Aller au contenu

Fort comme le Lion

Rav Imanouel Mergui

Dans les Pirké Avot 5-20 le Maître Yéhouda ben Téma conseille à l’homme d’être fort comme le lion – ‘’guibor kaari’’. Le lion inspire plusieurs sentiments, pour le maître il faut retenir sa force. Que veut-il dire ?

Selon Barténoura il nous encourage à conquérir notre mauvais penchant. Ajoutons qu’au début du quatrième chapitre Ben Zoma enseignait déjà « qui est l’homme fort ? Celui qui conquit son mauvais penchant ». Ici le maître rajoute qu’on doive prendre exemple de la force du lion pour surmonter ses énergies négatives. De toute évidence la force du lion ne s’inscrit pas dans le combat qu’il a d’avec son penchant. Que devons-nous apprendre du lion dans ce contexte ? Prenons un exemple : tu veux te mettre en colère, sois fort comme un lion pour contenir voire ne pas ressentir de colère. Tu veux travailler Chabat pour gagner de l’argent, use de la force du lion pour ne pas transgresser Chabat.

Le Tiferet Israël écrit : ne te dis pas que tu es faible, renforce-toi et D’IEU t’aidera ! Il y a là deux points exceptionnels. Il y a des domaines où l’homme se reconnaît une certaine faiblesse, un ‘’c’est comme ça’’, ‘’je suis comme ça et ne peux être différent’’. Le maître vient nous éveiller en cette force latente qui se trouve en nous. Arrêtons de croire que nous ne sommes pas capables. Il vient combattre la fatalité de l’être. En fait il faut être plus fort que soi, ce n’est pas notre penchant négatif qu’on se doit de surmonter, c’est notre propre faiblesse consciente ou inconsciente qu’on doit surpasser. Ceci nous paraît inhumain ? Effectivement, renforce-toi et D’IEU te viendra en aide. Il y a là un exercice divin ! Seul on ne peut pas s’en sortir et on ne peut aboutir à rien !

Le Kol Yéouda s’interroge : pourquoi avoir pris pour exemple le lion ? Pourquoi le maître ne s’est pas contenté de dire simplement ‘’sois fort’’ ? Le maître vient nous inviter à acquérir la vertu de la force et d’en faire notre nature, de la même façon que le lion est fort dans sa nature. Il ne suffit pas d’être fort qu’en moment de besoin, c’est-à-dire face aux pulsions négatives, s’il en était ainsi l’homme serait parfois fort parfois faible, on ne trouve pas toujours la force d’être fort, en revanche si la force devient notre nature tel le lion alors on est toujours fort !

La force nécessaire n’est pas réservé qu’à l’exercice de la retenue de la faute, nous devons être fort pour réaliser ce que nous avons à faire également.
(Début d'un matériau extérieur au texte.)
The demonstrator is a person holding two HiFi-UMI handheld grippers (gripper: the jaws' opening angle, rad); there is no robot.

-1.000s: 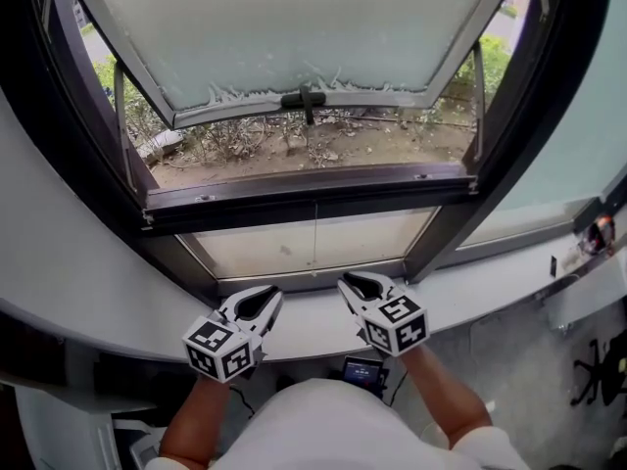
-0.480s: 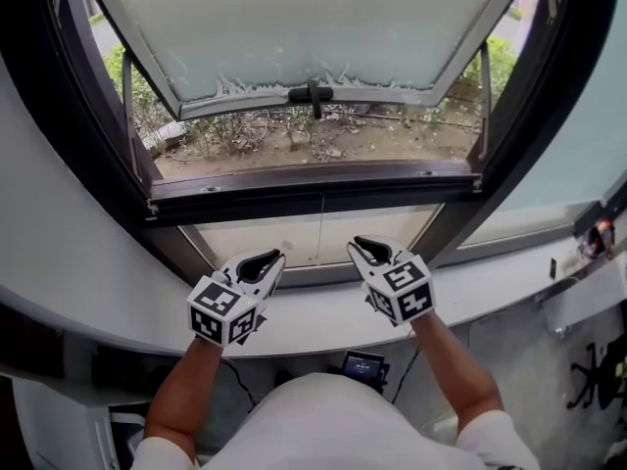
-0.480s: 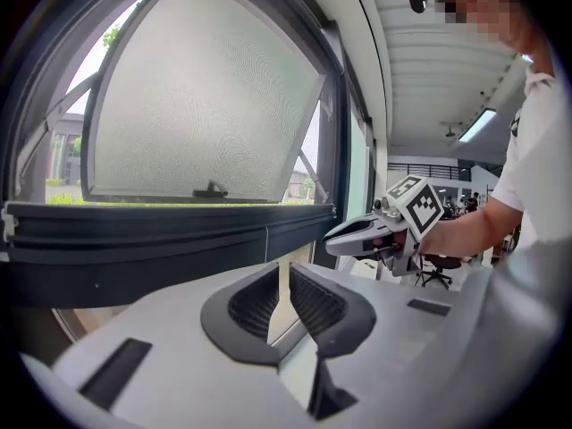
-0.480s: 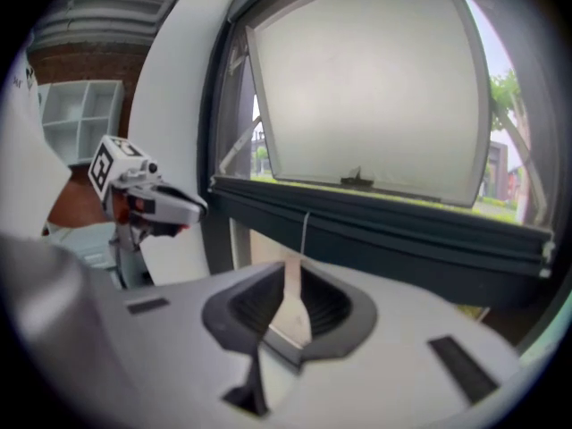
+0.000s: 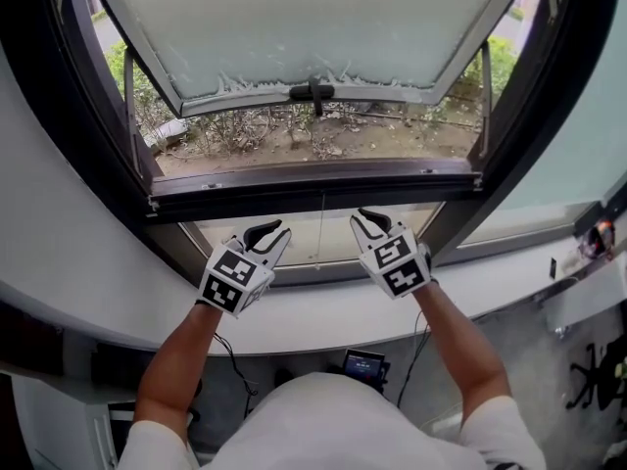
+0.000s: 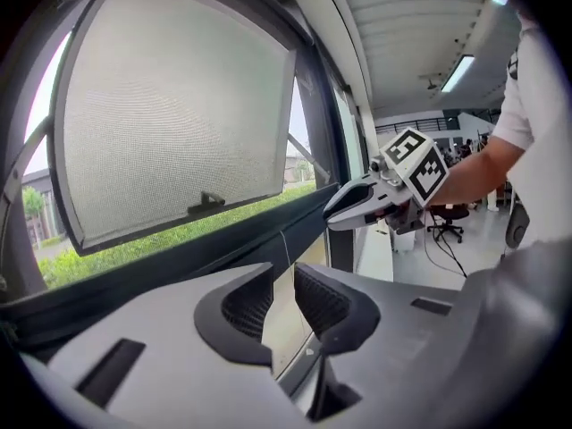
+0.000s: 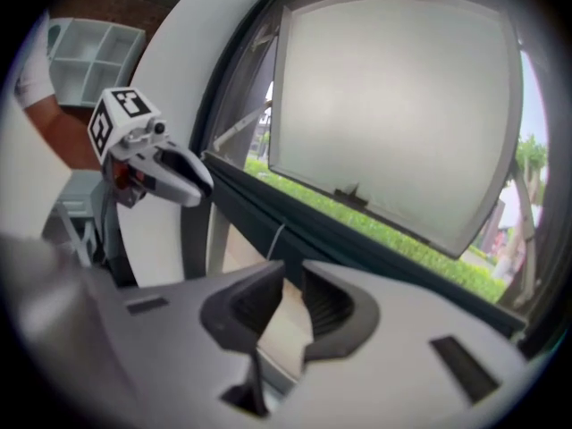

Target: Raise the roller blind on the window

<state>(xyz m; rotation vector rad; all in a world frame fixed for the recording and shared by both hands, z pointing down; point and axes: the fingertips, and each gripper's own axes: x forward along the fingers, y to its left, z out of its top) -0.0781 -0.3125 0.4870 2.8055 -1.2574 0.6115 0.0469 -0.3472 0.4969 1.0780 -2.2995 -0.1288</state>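
Note:
A thin pull cord (image 5: pixel 320 225) hangs in front of the pale lower pane (image 5: pixel 294 243), between my two grippers. The left gripper (image 5: pixel 272 231) sits just left of the cord, raised off the white sill (image 5: pixel 294 329). Its jaws have just been opening and stand open with nothing between them. The right gripper (image 5: pixel 365 216) is just right of the cord; its jaws have also just opened a little further, with nothing between them. The cord (image 6: pixel 286 247) runs beyond the left gripper (image 6: pixel 284 280), and the cord (image 7: pixel 272 239) likewise lies ahead of the right gripper (image 7: pixel 293 282). No blind fabric is distinguishable.
Above, a frosted sash (image 5: pixel 313 27) with a dark handle (image 5: pixel 311 94) is tilted outward over bare ground and shrubs. A dark window frame (image 5: pixel 313 189) crosses over the lower pane. A small device (image 5: pixel 363 366) sits under the sill, an office chair (image 5: pixel 598 370) at the right.
Both grippers have lifted off the sill and moved up toward the lower pane, rolling as they went. The left jaws, shut before, now stand apart.

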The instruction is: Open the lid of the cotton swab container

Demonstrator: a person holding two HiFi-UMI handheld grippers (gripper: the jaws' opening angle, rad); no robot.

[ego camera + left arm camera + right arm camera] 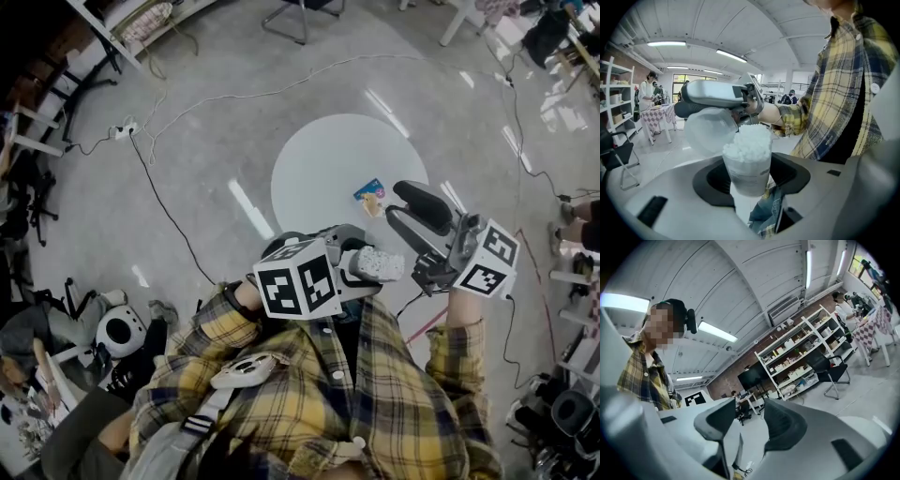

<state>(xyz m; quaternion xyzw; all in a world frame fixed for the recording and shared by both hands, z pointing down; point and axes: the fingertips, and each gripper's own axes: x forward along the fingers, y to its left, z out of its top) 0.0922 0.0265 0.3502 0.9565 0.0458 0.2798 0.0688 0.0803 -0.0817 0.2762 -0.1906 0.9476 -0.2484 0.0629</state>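
Left gripper (750,177) fingers (710,183) pinch cotton swab container (747,161) (lid (708,132) open).

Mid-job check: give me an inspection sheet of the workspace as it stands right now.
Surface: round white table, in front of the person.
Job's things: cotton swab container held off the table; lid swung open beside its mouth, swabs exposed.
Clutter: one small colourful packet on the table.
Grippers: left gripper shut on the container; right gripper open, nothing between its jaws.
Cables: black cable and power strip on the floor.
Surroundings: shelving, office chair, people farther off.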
C’est dans ce sens que Rachi et Rabénou Yona expliquent notre enseignement : sois fort pour accomplir les commandements et toute la Tora ! Il nous faut de la force pour rester passif face à la faute et pour être actif dans le domaine du bien. Ceci est de l’homme vis-à-vis de lui-même, effectivement il y a des choses bien dont on ne trouve pas la force en nous-mêmes pour les mettre en œuvre. Mais le Milé Déavot note que ceci est vrai également vis-à-vis des autres. Dans certaines situations on ne trouve pas la force de faire ce que nous avons à faire face au regard négatif de ceux qui nous entourent. Nous devons user de cette force pour affirmer nos choix et notre voie dans la vie. Combattre la gêne ou les critiques des autres. Selon le Taz (O’’H 1-1) la force du lion se trouve justement là, le lion n’a peur de personne et de rien.

Il y a quelque chose d’extraordinaire dans cet enseignement, le Choulh’an Arouh’ O’’H 1-1 ouvre toutes les lois de la Tora par cette formule ! Toute la Tora est basée sur cette force ‘’lionnique’’ qui doit nous animer. Plus précisément le Choulh’an Arouh’ écrit « il faut se renforcer tel le lion pour se lever le matin afin de servir son créateur ». Lorsque Bilâm l’impie dit du peuple d’Israël qu’il se lève tel le lion (Bémidbar23-24), Rachi explique : ils se lèvent de leur sommeil pour mettre le Talit, lire le Chémâ et porter les téfilin ! Cela veut dire que ta vie commence au moment où tu te lèves le matin et surtout quand, pourquoi et comment tu te lèves.